Toutefois, ce format et la méthode ont fait l’objet d’une opposition farouche de FO qui a considéré que la médiation était une ingérence insupportable de l’État dans le dialogue social et, pour le moins, les réticences du MEDEF. Ce dernier reprenant les mêmes arguments n’a, en fait, pas supporté de ne pas pouvoir « tenir la plume » et que les discussions n’aient pas eu lieu comme habituellement au siège du MEDEF. Nul doute que la question du format et du lieu des discussions entre partenaires sociaux soit de nouveau posée.
En conclusion
Notons tout d’abord les attitudes différentes entre les syndicats et le patronat. D’un côté notons la modération des organisations syndicales qui ont quitté le conclave vis-à-vis de leur collègues syndicaux qui y étaient restés et réciproquement. Elle montre une certaine volonté de maintenir à un niveau acceptable les relations intersyndicales.
Du côté patronal, les divisions ont été plus flagrantes que jamais. L’U2P a refusé clairement de suivre les autres organisations tandis que la CPME a joué sa carte personnelle presque jusqu’au bout avec le MEDEF. Un MEDEF qui s’est finalement trouvé isolé et qui a été perçu comme celui qui a fait capoter les négociations par son intransigeance. Une attitude qui pose la question de la qualité du dialogue social et la notion de concessions réciproques dans les négociations. Question que les partenaires sociaux devront aborder ensemble pour éviter les blocages à venir.

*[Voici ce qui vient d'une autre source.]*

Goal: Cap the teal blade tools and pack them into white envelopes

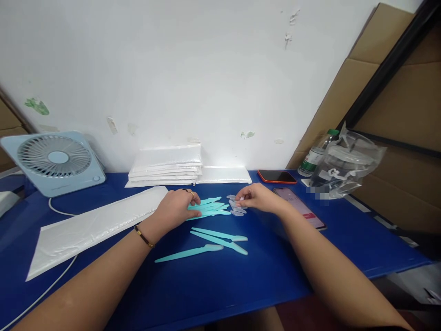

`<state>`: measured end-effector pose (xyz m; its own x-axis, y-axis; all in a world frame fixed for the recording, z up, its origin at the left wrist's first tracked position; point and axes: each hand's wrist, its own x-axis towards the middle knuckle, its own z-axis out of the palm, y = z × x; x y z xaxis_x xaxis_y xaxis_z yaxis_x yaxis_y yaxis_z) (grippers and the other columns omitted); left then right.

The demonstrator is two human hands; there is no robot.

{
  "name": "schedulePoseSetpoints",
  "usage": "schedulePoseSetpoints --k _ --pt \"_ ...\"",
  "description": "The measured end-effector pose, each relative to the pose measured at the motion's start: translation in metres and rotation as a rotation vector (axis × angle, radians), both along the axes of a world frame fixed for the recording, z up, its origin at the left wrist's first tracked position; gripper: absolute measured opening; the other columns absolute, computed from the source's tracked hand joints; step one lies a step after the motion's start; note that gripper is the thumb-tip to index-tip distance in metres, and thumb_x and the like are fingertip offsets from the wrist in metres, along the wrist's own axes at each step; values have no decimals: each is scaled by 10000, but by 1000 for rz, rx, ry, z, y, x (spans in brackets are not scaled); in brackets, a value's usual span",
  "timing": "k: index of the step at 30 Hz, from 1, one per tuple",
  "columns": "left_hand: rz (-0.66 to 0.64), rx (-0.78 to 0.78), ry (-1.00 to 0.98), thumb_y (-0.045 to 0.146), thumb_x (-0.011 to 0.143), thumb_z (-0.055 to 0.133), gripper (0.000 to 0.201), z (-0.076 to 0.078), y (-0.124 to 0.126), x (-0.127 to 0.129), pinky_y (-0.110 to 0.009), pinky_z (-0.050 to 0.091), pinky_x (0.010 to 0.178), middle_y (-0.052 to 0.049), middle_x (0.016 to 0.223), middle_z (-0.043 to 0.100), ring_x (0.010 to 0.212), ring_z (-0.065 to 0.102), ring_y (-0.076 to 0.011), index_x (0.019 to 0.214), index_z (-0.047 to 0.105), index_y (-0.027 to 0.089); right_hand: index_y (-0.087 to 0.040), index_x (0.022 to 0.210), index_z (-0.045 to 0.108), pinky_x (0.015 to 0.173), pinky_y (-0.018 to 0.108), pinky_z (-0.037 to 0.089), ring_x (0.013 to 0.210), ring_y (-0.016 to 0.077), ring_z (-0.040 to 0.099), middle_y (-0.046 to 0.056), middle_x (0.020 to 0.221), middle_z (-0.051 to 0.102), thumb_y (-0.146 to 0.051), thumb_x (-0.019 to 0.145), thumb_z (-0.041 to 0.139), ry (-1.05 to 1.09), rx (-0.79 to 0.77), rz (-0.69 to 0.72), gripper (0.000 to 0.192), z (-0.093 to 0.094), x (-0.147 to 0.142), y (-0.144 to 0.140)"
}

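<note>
Blue covering spans the table below a white wall. Turquoise eyebrow razors lie bunched lengthwise left to right, heads rightward, under the left hand, thumb and fingers parted around the handles; whether they clasp is unclear. Just beyond the heads, clear blade caps sit nearer the right hand, its fingertips drawn close together, any hold on one impossible to tell.
</note>
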<state>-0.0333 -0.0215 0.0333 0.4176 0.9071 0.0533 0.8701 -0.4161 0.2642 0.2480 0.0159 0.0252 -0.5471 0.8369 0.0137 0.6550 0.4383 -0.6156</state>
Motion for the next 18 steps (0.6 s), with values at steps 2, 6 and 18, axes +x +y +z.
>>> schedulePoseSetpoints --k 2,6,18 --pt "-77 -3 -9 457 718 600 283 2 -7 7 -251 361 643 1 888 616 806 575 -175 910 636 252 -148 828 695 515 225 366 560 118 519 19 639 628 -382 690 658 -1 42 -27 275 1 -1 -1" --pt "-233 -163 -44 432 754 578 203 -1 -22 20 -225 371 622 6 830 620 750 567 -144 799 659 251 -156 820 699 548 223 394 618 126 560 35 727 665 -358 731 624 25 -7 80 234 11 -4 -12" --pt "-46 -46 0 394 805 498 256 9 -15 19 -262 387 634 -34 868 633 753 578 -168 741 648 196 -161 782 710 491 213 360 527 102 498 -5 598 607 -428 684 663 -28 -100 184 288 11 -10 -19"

Sur le fond, au-delà de la question de l’âge de départ à la retraite, les partenaires sociaux avaient la possibilité d’apporter des réponses concrètes à la diversité des situations de travail notamment envers ceux qui, du fait de la pénibilité de leur travail, n’en peuvent plus de rester en activité, en arrêt de travail prolongé ou au chômage jusqu’à la retraite. Une réponse qui aurait pu aussi gommer au moins en partie les inégalités d’espérance de vie des salariés et donner des avantages aux femmes qui sont les grandes perdantes de la réforme de 2023. Vraiment dommage ! Souhaitons maintenant que les travaux du conclave soient repris par le gouvernement et le parlement durant le débat budgétaire de cet automne.